Everything in the data below is left aside except the lines from the one containing "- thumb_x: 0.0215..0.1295" through the one containing "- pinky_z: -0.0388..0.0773"; repeat those exactly.

## MATERIAL PROVIDED
▬▬▬
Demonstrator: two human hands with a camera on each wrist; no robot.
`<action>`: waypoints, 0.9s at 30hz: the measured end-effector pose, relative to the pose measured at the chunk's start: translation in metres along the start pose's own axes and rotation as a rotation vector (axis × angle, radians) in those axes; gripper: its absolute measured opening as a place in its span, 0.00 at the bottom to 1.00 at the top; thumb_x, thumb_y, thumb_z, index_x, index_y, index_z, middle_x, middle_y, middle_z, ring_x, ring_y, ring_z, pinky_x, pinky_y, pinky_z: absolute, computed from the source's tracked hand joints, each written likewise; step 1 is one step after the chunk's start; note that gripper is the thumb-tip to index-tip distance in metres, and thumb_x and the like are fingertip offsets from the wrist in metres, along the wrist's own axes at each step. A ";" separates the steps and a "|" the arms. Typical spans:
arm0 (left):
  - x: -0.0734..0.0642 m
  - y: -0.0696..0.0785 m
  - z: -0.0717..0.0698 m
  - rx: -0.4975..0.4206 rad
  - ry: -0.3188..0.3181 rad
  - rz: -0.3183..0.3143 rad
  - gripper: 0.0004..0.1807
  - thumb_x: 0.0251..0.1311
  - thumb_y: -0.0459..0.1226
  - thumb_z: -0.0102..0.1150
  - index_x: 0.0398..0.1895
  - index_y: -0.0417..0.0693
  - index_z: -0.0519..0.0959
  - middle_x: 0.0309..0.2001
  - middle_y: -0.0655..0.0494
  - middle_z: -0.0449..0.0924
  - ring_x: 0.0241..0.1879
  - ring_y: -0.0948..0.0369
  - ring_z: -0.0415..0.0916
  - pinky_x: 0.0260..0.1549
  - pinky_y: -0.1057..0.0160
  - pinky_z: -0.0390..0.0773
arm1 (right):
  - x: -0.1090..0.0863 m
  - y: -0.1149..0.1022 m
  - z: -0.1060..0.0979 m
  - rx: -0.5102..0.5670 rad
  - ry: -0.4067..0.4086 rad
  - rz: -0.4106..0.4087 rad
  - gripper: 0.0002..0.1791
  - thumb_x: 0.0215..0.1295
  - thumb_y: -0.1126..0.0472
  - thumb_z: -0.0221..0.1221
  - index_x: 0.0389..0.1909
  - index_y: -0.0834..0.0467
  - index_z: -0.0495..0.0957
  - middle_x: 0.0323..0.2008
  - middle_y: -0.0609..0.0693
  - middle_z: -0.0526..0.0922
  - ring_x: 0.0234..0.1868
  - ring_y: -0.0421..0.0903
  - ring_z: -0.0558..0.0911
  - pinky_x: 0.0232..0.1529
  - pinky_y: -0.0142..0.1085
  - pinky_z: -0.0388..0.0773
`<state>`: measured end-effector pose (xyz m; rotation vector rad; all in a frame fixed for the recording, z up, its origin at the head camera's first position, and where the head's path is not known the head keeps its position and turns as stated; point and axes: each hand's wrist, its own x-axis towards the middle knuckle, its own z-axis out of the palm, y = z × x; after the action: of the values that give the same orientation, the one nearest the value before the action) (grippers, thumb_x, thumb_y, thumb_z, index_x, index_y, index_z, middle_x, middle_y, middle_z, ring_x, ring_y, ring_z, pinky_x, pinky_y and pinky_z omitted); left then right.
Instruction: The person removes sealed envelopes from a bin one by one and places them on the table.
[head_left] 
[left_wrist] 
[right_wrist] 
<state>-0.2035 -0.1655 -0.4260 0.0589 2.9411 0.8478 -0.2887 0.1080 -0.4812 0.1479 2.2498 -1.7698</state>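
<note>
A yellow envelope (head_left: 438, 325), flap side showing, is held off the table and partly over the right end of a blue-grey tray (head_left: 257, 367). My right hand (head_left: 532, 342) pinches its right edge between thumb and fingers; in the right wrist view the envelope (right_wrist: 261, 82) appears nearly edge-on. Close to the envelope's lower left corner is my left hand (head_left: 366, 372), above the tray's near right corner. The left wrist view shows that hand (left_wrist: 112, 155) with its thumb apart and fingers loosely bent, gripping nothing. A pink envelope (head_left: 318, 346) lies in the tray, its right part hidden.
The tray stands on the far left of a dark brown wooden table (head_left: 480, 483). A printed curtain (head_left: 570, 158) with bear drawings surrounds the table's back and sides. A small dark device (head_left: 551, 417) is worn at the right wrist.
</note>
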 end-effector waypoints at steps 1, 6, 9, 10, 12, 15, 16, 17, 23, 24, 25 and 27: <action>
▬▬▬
## TASK ANSWER
  - thumb_x: 0.0215..0.1295
  - thumb_y: -0.1126..0.0472
  - thumb_z: -0.0221..0.1221
  - index_x: 0.0389..0.1909
  - index_y: -0.0834..0.0467
  - index_z: -0.0495..0.0957
  - middle_x: 0.0323..0.2008
  - middle_y: -0.0609..0.0693
  - middle_z: -0.0526..0.0922
  - ring_x: 0.0234..0.1868
  - ring_y: -0.0421..0.0903
  - ring_z: -0.0558..0.0911
  - pinky_x: 0.0232..0.1529
  - pinky_y: -0.0142..0.1085
  - pinky_z: -0.0388..0.0773

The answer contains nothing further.